EEC syndrome, Arg227Gln TP63 mutation and micturition difficulties: Is there a genotype–phenotype correlation?

Abstract

We report on two unrelated families with EEC syndrome (ectrodactyly, ectodermal dysplasia, cleft lip/palate), each with an Arg227Gln TP63 gene mutation, where the phenotype overlapped extensively with the allelic disorder, limb‐mammary syndrome (LMS). Features common to both families were an ectodermal dysplasia principally affecting tooth, breast and nipple development, dacryostenosis and severe micturition difficulties.
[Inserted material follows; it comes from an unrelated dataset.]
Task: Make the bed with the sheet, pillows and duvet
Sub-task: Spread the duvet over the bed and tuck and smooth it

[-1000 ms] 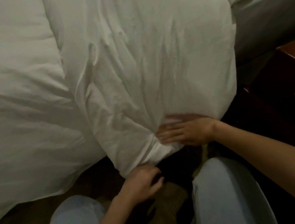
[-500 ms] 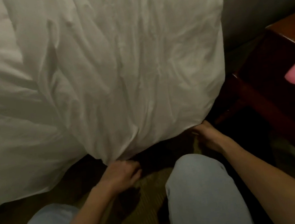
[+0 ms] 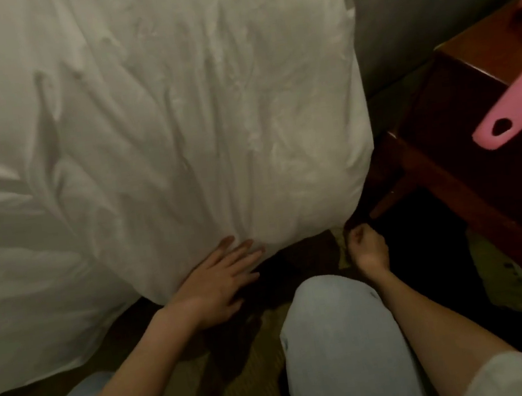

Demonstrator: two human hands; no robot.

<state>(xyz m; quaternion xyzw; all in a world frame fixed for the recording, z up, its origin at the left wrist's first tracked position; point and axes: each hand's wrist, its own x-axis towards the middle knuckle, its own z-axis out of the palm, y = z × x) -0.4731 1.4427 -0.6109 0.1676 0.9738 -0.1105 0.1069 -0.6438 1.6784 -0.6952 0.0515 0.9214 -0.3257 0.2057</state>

Additional findings included post‐axial digital hypoplasia, cleft uvula, anal stenosis, hypoplasia of the perineal body and biopsy‐proven interstitial cystitis. No individual had cleft lip. Split hand‐split foot malformation (SHFM) occurred in one child—born after the molecular diagnosis was established. Unlike previous reports, the urinary symptoms were refractory to treatment with oral Fibrase and persisted into adulthood. Of the six cases/families now reported with EEC syndrome and Arg227Gln TP63 mutation, four have manifested this distinct urological abnormality, indicative of a genotype‐phenotype correlation. © 2007 Wiley‐Liss, Inc.